## Requirement
Begin with the first line of the listing and quote every line through the one containing "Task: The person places"; give only those lines.

## Given records
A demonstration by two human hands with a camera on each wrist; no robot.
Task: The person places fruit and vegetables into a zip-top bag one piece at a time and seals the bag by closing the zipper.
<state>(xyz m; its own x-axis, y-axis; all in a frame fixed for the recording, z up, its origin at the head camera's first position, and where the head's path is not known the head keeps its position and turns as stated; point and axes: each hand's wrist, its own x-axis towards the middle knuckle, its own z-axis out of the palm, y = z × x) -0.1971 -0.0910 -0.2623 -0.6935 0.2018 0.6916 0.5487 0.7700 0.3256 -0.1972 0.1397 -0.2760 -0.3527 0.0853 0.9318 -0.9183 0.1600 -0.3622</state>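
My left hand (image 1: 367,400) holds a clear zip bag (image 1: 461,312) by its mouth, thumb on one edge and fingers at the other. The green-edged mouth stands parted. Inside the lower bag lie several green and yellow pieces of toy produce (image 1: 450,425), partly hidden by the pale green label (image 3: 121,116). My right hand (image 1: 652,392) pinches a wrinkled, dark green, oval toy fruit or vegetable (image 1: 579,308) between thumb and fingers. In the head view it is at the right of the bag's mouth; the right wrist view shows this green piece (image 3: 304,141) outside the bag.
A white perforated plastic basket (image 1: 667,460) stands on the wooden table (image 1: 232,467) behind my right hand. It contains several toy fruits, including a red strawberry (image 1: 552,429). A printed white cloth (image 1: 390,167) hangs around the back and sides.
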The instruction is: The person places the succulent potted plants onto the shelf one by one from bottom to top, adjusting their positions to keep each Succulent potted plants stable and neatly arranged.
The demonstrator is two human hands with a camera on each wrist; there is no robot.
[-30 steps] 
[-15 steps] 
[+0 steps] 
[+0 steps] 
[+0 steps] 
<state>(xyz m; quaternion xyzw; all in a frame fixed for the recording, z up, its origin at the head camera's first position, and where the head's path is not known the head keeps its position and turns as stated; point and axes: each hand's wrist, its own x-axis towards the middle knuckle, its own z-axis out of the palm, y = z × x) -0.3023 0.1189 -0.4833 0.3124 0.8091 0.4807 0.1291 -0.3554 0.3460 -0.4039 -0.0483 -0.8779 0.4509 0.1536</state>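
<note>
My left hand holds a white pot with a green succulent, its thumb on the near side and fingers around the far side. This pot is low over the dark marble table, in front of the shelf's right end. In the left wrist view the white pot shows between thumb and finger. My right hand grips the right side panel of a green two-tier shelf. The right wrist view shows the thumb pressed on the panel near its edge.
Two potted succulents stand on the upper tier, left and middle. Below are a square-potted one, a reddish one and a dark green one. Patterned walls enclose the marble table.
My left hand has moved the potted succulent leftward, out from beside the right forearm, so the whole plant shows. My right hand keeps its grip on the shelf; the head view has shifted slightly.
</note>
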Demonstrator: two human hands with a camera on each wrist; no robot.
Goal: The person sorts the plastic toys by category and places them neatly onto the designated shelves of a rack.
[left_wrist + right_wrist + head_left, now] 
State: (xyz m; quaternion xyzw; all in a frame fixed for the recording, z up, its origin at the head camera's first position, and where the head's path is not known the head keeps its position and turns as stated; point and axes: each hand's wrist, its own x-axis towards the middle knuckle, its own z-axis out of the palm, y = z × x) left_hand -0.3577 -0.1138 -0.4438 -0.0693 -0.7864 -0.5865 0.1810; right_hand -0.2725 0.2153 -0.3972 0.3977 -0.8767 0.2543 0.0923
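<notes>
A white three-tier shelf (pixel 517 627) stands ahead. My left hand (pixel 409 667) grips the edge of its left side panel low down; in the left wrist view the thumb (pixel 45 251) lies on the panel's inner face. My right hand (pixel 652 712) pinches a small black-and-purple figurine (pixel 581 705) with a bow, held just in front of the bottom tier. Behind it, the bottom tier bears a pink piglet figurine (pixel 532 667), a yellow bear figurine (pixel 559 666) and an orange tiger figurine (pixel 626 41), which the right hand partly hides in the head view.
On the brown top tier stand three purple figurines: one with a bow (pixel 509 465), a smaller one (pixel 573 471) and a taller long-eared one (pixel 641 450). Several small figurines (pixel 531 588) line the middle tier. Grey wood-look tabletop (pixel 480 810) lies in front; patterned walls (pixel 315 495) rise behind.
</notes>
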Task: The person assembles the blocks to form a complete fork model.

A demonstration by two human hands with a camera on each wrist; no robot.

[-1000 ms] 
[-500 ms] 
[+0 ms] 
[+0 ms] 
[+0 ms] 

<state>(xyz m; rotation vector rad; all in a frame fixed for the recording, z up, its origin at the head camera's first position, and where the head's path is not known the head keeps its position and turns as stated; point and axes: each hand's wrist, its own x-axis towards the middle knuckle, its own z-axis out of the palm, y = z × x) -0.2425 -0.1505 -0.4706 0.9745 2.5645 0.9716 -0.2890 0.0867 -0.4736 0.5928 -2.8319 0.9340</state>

## Solution to this exercise
A demonstration by two human hands with a camera on each wrist; no robot.
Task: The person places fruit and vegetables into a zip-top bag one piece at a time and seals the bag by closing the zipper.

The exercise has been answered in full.